Mr. Navalny’s latest YouTube video — he has made several in recent years — is a 25-minute portrayal of a potentially corrupt association between one of Mr. Putin’s top aides and one of Russia’s richest oligarchs, featuring a secret rendezvous on a luxury yacht with a call girl, whose Instagram account and published memoir provided some of the open-source information. The title of the piece is “Yachts, oligarchs, girls: the huntress for men exposes the bribe taker.” Mr. Navalny suggests strongly that Russian oligarch Oleg Deripaska was currying favor from a Kremlin official, Sergei Prikhodko, aboard his yacht and also floats some speculative theories about Russian meddling in the 2016 U.S. election.

Mr. Navalny’s video went viral within days. It has been viewed more than 5 million times. But Mr. Putin’s power structure — and it is a very personalized kind of power — took offense. Mr. Deripaska went to court and won an order to take down some of the videos, claiming they violated his privacy. The Russian media oversight agency, Roskomnadzor, demanded YouTube and Instagram take down the offending material or else it would be blocked in Russia and also warned Russian media to remove it. The Russian outlets complied. So did Instagram, owned by Facebook, where some of the material had been posted. YouTube, owned by Google, passed a warning on to Mr. Navalny’s staff members that if they don’t remove the content, Google might be forced to do it, but Mr. Navalny’s people were unbowed. So far, YouTube has not removed the video.

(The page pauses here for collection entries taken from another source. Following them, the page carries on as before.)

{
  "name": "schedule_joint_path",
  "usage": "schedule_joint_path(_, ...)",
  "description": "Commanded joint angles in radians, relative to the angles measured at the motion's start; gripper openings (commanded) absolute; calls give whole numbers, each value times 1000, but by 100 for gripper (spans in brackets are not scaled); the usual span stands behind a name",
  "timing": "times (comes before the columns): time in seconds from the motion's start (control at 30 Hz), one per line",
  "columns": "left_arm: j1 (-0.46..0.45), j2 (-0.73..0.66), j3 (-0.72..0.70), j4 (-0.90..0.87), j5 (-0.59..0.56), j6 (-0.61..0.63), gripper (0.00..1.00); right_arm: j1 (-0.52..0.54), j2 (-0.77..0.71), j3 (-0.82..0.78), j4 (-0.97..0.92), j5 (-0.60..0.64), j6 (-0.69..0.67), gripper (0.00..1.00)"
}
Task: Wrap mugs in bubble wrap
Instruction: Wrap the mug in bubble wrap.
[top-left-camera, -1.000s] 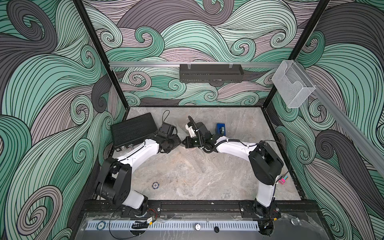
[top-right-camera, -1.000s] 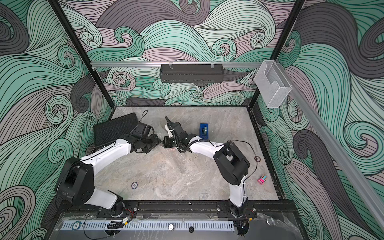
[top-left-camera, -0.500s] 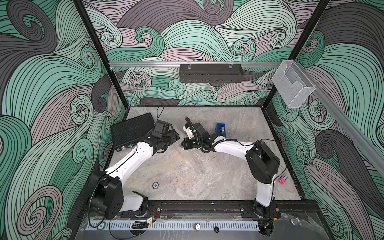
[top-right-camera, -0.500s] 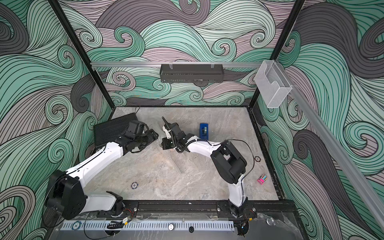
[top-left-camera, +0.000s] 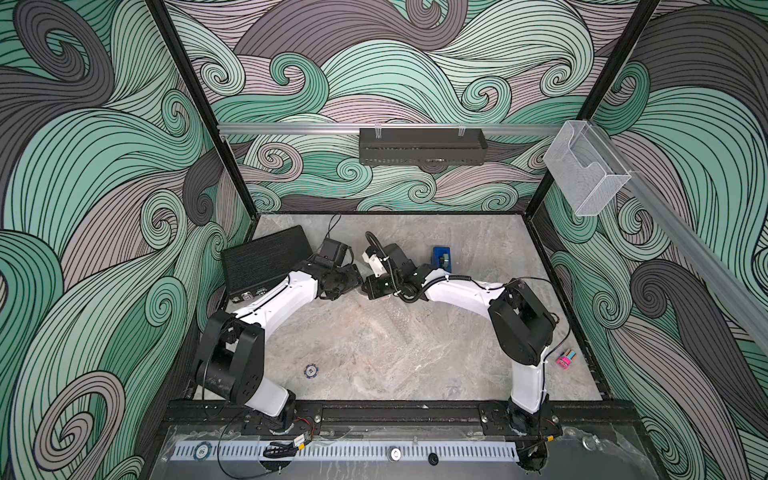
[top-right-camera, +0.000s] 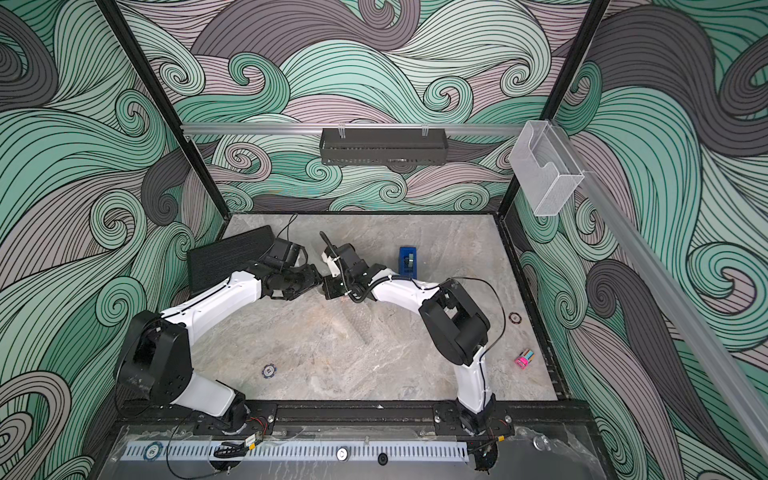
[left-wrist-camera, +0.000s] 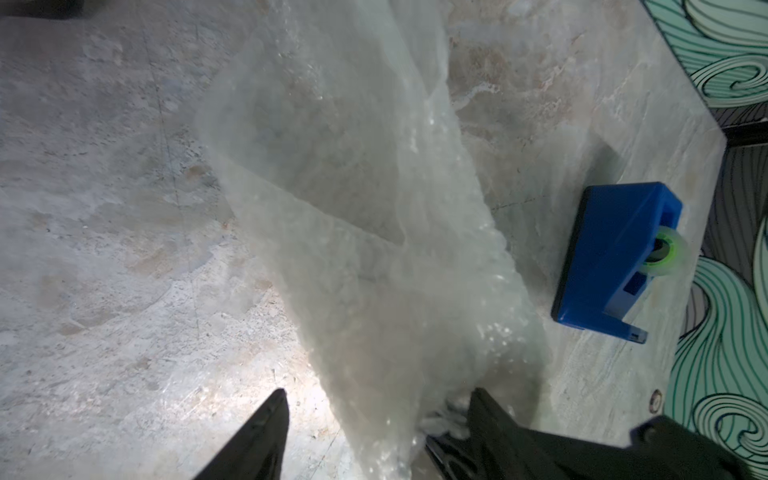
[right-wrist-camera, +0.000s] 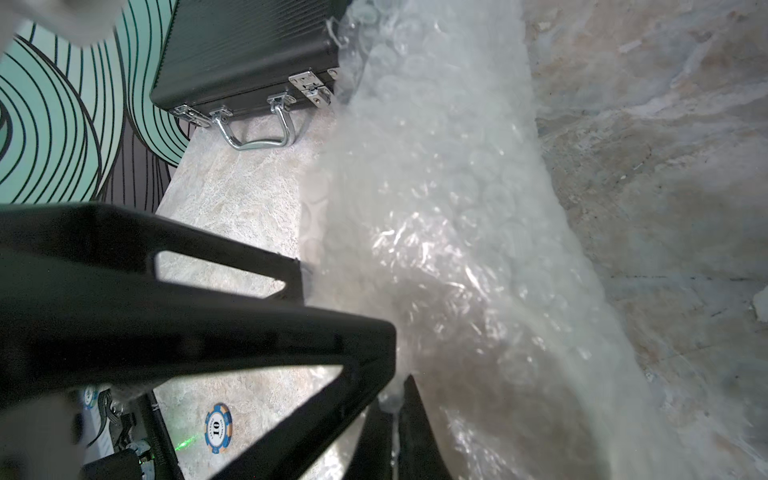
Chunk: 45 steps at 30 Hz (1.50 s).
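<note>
Top views both show the black case lying outside the left gripper, on the side away from its partner, with the two grippers nose to nose over the far middle of the worktop. The left gripper's jaws stand apart. In the left wrist view the bubble wrap runs between them and stretches away ahead of the tips, so they straddle the sheet without pinching it. Next over, the right gripper has its jaws closed on a bunched edge of that sheet, which rises from the worktop to the tips. Beyond the right jaws, on their outer side, the blue tape dispenser sits on the worktop, apart from the wrap. We cannot pick out the mug anywhere. A warm tint shows through the plastic close to the jaws, but we cannot tell whether that is the mug or the stone. We judge the task partway at most: the sheet is in hand and raised, yet no closed bundle shows, so rolling the wrap round the mug and taping it are left.
</note>
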Motion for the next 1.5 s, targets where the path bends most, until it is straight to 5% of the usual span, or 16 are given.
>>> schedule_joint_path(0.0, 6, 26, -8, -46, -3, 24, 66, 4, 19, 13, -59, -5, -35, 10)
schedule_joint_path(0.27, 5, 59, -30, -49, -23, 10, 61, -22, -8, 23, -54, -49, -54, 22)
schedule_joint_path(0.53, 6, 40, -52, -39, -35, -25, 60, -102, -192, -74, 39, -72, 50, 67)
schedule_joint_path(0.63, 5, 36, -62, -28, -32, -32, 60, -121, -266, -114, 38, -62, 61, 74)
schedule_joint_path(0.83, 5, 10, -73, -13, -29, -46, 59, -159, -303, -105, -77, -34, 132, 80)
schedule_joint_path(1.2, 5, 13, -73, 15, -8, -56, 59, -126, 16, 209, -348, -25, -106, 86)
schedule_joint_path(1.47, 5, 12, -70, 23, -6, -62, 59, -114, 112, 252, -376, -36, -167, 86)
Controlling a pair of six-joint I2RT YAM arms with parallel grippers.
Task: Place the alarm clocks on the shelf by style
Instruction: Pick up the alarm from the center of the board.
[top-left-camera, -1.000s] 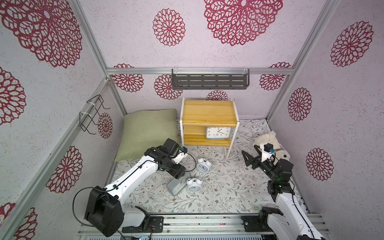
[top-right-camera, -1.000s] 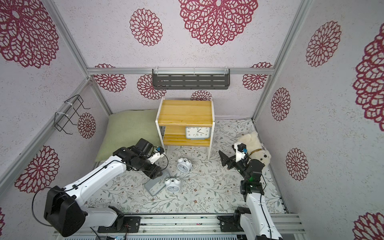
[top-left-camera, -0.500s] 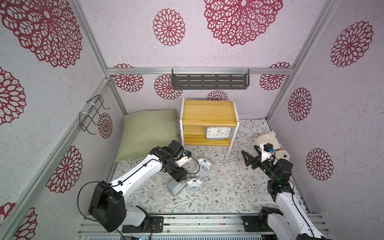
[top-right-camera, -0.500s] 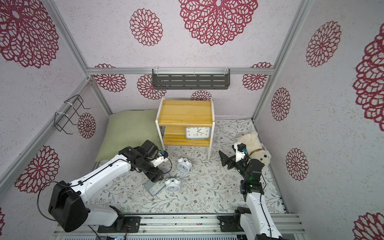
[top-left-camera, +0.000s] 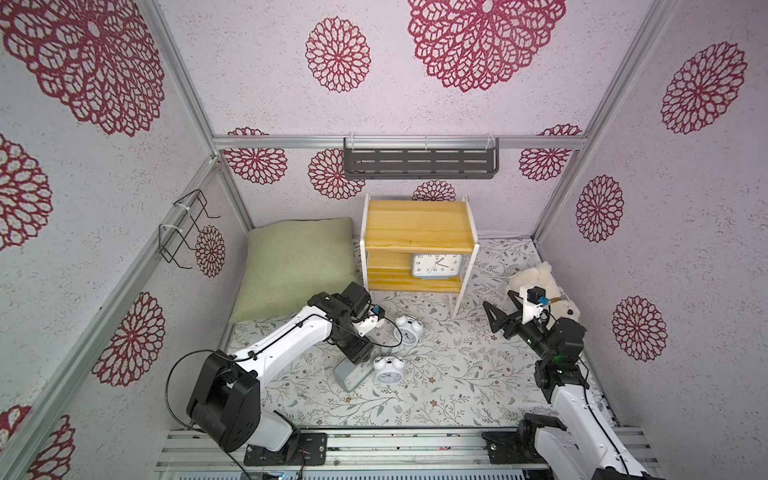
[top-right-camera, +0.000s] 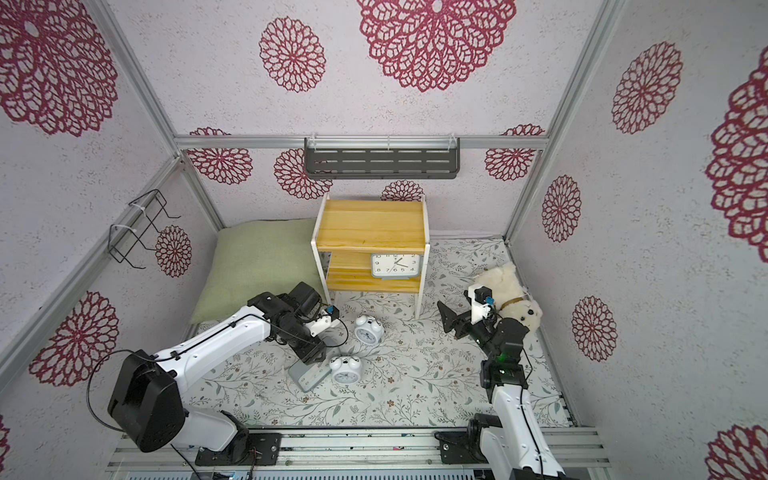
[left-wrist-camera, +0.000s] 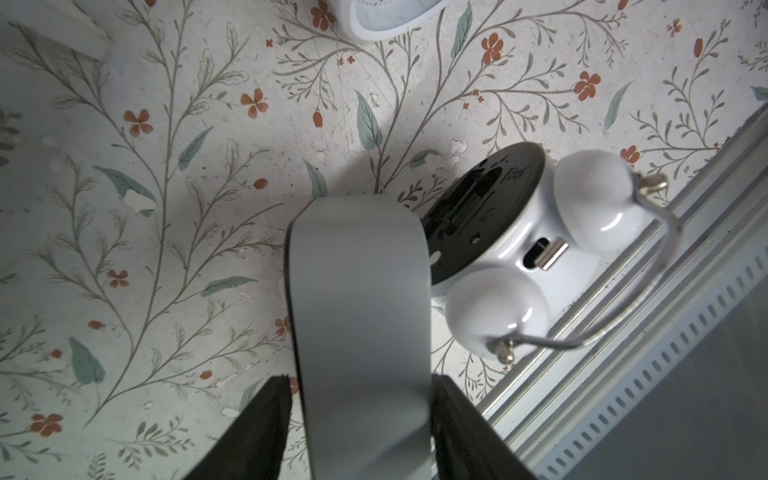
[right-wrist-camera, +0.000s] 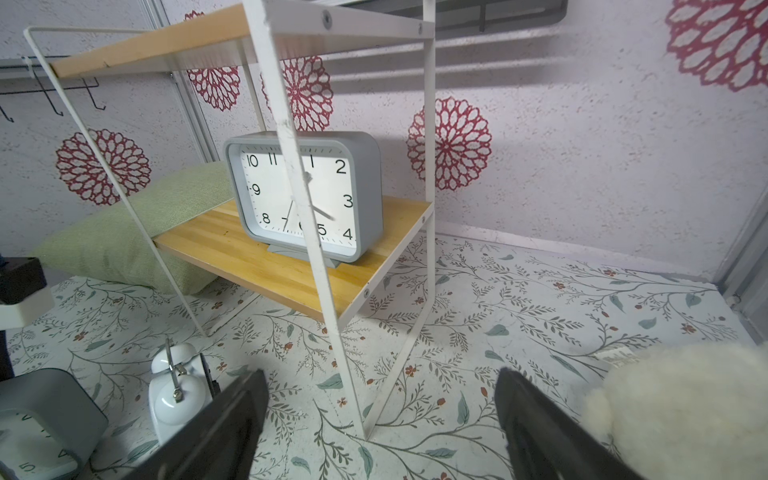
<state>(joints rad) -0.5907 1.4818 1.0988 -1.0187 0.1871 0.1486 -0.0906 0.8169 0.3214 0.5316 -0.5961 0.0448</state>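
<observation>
Fingers (left-wrist-camera: 257, 432) of the left gripper (top-left-camera: 358, 356) stand half-parted either side of a grey rectangular clock (left-wrist-camera: 361, 332) on the floor (top-left-camera: 457, 374) in front of the shelf (top-left-camera: 417, 220), off its left leg. One looks pressed to the case and a sliver of floor shows at the other, so I cannot tell whether they grip. Just beside that clock sits a twin-bell clock (top-left-camera: 387, 370). Nearer the shelf sits a second twin-bell clock (top-left-camera: 408, 329). On the shelf's lower board stands another rectangular clock (top-left-camera: 436, 266). Right of the shelf, the right gripper (right-wrist-camera: 380, 374) hangs wide open, holding nothing, near a plush toy (top-left-camera: 540, 282).
</observation>
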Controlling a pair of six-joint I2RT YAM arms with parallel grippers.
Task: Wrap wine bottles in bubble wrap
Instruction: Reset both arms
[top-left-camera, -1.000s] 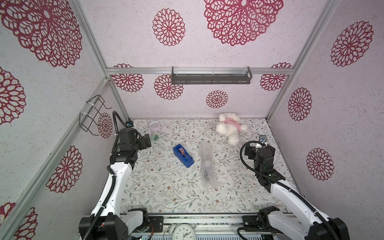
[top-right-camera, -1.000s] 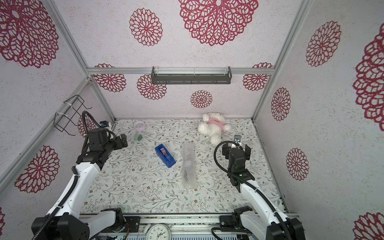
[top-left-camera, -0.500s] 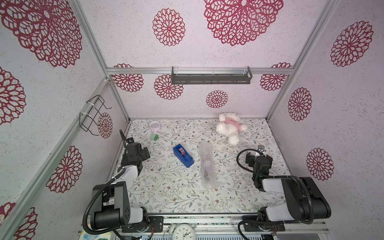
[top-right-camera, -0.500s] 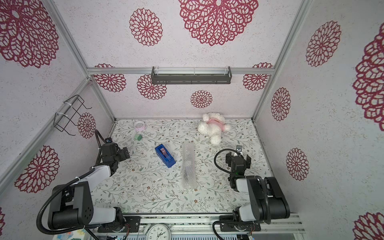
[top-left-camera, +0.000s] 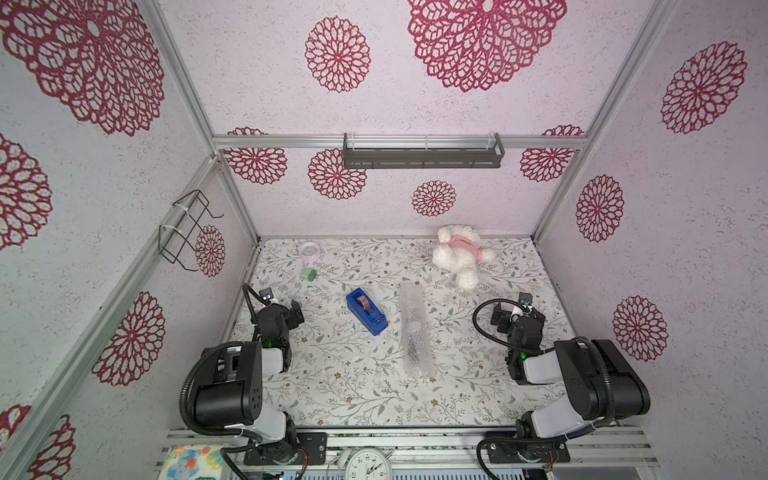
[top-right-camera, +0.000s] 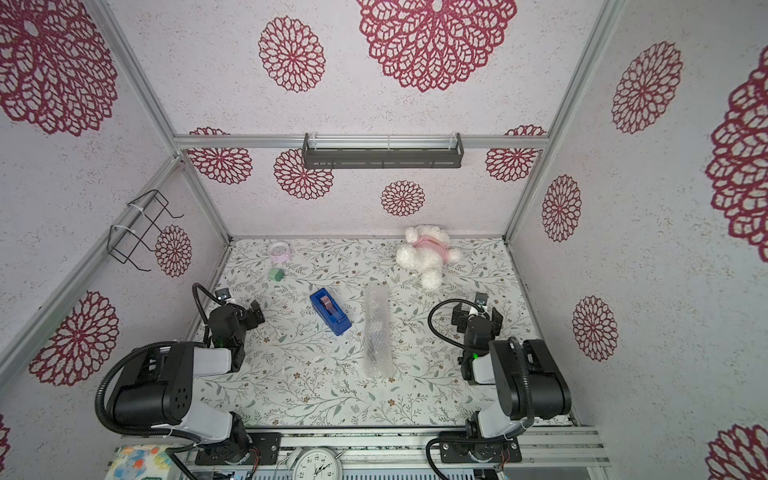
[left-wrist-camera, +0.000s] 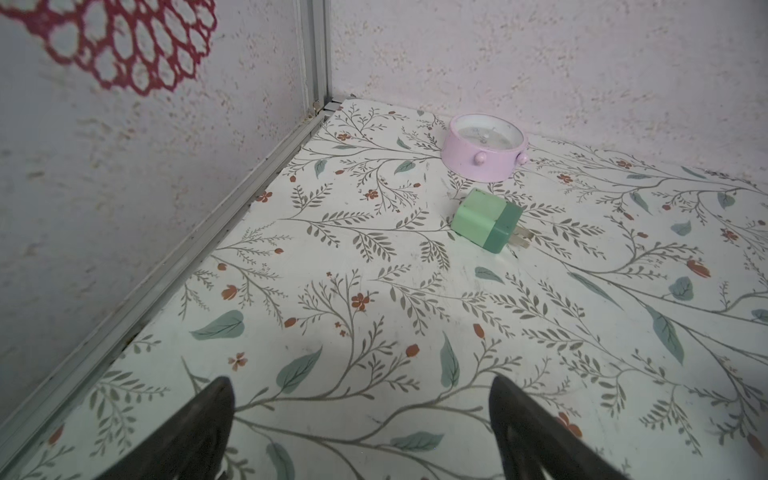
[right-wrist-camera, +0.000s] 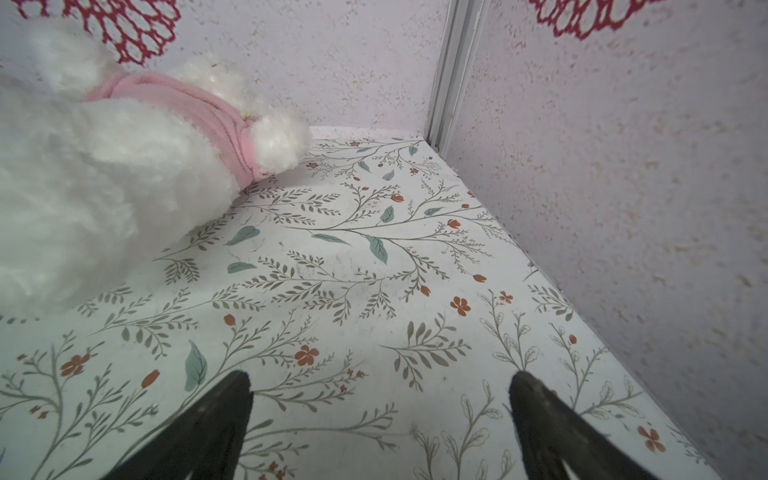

The pressure on the Western tech giants goes to the heart of a growing problem for them. When they promise to obey local laws, they risk becoming instruments of censorship in authoritarian states. These can be tough calls, but it would be nice to see more tech companies tell the autocrats: Drop dead. Instagram’s cave-in looks like a betrayal of important values.

Mr. Navalny’s video has underscored once again the degree to which Russia has become a closed society under Mr. Putin. The 1993 Russian Constitution guarantees freedom of expression and assembly. But nowadays these words exist only on paper. The only rules that matter are those dictated by Mr. Putin and his cronies, who do not want the voters to see their secret yacht trips.